Dursun'a vesikalık fotoğraf gerek
Dursun iş için başvuruda bulunmuş. İşe alınması için, bazı belgelerle birlikte 8 adet de vesikalik fotoğaf istemişler.
Dursun vesikalık fotoğrafın nasıl bir şey olduğunu bilmiyormuş. Hemen akil hocası Temel'in yanına koşmuş, durumu anlatmış. "Boyle, boyle..."
Temel: "Vesikalık fotoğraf?.. pilduğum kadaruyla, belden yukarı çekilen fotoğrafdur..."

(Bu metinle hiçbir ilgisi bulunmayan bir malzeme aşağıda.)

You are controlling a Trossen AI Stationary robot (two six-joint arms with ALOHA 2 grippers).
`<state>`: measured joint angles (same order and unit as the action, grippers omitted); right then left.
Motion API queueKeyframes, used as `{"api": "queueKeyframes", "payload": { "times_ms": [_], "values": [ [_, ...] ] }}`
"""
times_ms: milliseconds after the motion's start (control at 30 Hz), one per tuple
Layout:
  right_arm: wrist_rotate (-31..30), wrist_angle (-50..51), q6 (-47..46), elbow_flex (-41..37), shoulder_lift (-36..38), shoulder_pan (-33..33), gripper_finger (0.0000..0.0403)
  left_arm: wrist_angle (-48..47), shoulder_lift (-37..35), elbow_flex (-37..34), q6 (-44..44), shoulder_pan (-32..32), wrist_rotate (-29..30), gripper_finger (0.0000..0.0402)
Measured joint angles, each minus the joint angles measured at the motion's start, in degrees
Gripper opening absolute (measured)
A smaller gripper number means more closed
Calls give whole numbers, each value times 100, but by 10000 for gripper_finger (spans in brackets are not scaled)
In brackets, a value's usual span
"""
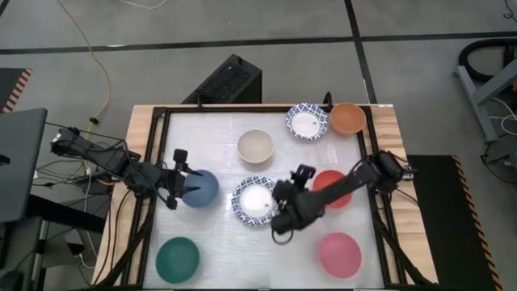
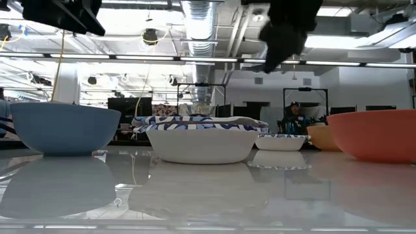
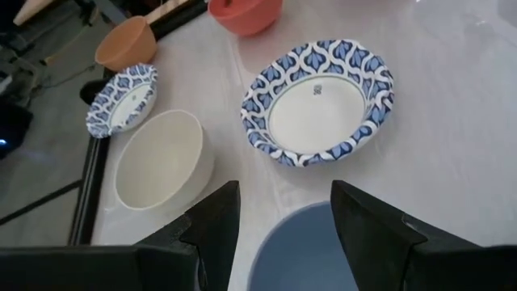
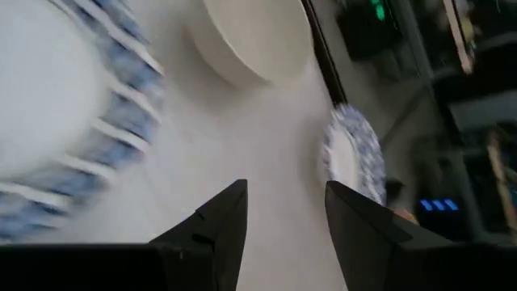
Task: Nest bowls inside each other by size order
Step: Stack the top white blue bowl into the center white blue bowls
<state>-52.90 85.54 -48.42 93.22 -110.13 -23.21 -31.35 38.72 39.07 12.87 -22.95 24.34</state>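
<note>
Several bowls stand on their bases on the white table. My left gripper (image 1: 182, 173) (image 3: 283, 222) hangs open above the slate-blue bowl (image 1: 200, 189) (image 3: 307, 255), clear of it. My right gripper (image 1: 280, 220) (image 4: 283, 218) is open with nothing between its fingers. It is raised beside the right rim of the larger blue-and-white patterned bowl (image 1: 254, 200) (image 3: 317, 101), in the table's middle. The right arm hides part of the red bowl (image 1: 333, 187). A cream bowl (image 1: 255, 145) stands farther back. A smaller patterned bowl (image 1: 307, 121) and an orange bowl (image 1: 348, 118) stand at the far right.
A dark green bowl (image 1: 178, 259) stands at the near left and a pink bowl (image 1: 339, 255) at the near right. A black frame rail (image 1: 153, 162) borders the table. There is bare tabletop between the green and pink bowls.
</note>
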Motion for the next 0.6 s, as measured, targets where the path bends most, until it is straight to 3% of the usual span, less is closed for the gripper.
{"api": "queueKeyframes", "payload": {
  "times_ms": [133,300,467,600],
  "values": [
    [118,190,272,-211,7,413,187,135,-1,-26,-11,1,-100,185],
    [182,-46,938,-668,174,796,187,534,-116,-26,19,1,-667,185],
    [211,-1347,1715,-1514,838,1000,187,874,-452,-28,207,0,-1458,185],
    [519,-2598,2430,-2339,1797,1145,187,906,-825,-28,266,0,-1572,185]
  ]
}}
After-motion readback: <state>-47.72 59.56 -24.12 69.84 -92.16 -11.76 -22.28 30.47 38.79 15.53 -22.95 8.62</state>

Dursun: "Eee, ne edeceuz?"
Temel: "Sen şuraya çukur kaz, içine gir. Ben de fotoğraf makinesi getireyum, çeker veririz"
Dursun başlamış çukur kazmaya. Temel de fotoğraf makinesi getirmeye gitmiş.

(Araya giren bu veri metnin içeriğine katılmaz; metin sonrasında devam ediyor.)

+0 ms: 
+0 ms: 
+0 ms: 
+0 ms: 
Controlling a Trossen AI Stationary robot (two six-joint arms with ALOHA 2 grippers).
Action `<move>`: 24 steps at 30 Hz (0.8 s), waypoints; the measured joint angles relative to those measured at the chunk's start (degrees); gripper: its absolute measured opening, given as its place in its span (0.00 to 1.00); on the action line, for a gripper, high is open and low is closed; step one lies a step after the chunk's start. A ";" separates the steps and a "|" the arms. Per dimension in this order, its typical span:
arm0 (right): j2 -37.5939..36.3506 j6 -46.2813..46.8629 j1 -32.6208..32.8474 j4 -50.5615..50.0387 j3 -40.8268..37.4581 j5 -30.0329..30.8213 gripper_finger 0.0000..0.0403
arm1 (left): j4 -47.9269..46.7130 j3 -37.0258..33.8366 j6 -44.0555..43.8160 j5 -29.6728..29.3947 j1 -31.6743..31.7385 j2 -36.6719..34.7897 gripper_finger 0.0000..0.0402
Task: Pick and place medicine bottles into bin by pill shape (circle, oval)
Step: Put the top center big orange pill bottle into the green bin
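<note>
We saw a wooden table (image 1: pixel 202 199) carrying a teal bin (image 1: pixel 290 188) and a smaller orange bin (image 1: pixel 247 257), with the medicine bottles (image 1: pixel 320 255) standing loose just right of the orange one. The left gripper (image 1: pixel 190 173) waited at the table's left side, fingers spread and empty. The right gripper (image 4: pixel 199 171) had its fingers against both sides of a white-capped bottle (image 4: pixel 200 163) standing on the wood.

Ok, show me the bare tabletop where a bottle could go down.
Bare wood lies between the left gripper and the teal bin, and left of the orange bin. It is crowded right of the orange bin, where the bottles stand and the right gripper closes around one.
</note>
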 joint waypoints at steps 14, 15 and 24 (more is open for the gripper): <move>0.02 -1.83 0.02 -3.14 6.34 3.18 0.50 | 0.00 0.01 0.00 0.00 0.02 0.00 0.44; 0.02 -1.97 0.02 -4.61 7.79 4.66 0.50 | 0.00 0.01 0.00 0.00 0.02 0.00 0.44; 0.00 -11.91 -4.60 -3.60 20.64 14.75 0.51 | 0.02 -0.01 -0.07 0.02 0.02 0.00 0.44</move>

Gelince bir de bakmış ne görsün? Dursun 8 tane çukur kazmış!..
Temel: "Ula Dursun, neden 8 tane çukur kazdun?"
Dursun: "8 tane vesikalık lazım ya"
Temel: "Ula salak, ne gerek var idi, ben zaten 8 tane fotoğraf makinesi getirmiş idum da!.."
Temel birgün keçinin boynuna tasma takmış gezdiriyormuş. Arkadaşı Dursun yolda onu görüp:
- Ula Temel Napiysin ?...
- Ula cörmiymisin Çöpeğimi cezdurayrum Dursun kardeşim...

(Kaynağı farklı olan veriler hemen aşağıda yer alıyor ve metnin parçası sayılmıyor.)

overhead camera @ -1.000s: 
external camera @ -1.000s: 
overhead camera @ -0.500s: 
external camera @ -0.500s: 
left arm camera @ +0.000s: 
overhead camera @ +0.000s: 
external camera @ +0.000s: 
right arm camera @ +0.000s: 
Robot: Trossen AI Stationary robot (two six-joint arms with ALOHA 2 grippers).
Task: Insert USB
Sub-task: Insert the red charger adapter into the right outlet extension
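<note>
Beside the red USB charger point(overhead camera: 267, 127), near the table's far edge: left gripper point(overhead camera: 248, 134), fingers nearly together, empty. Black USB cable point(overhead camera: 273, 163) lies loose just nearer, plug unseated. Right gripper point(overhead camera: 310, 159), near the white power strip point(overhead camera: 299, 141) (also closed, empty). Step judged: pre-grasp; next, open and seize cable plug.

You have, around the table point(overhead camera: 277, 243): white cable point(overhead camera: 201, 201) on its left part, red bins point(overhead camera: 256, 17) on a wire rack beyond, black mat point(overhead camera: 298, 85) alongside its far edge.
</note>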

- Ula Temel bunun boynuzlari var....
- Valla ben onin özel hayatina karişmayrum
Temel dünya turuna çıkar ve yolu Canada'ya da düşer. Kırk yılda bir Karadeniz'de hamsi avlamaktan daha değişik bir fırsat çıktığını düşünerek buz tutmuş bir gölde, buzu kırıp balık tutmaya özenir ve işe koyulur. Tam buzu kıracakken, insanın içini titreten bir ses duyulur:
- Oğlum burada balık yok!
Temel az öteye gidip tekrar buzu kıracakken ses yine gürler,
- Burada balık yok dedim sana...
Temel'in eli ayağı titreyerek seslenir:
- Tanrım, sen misun yoksa?
Ses yeniden duyulur,
- Hayır oğlum, ben buz hokeyi stadının spikeriyim.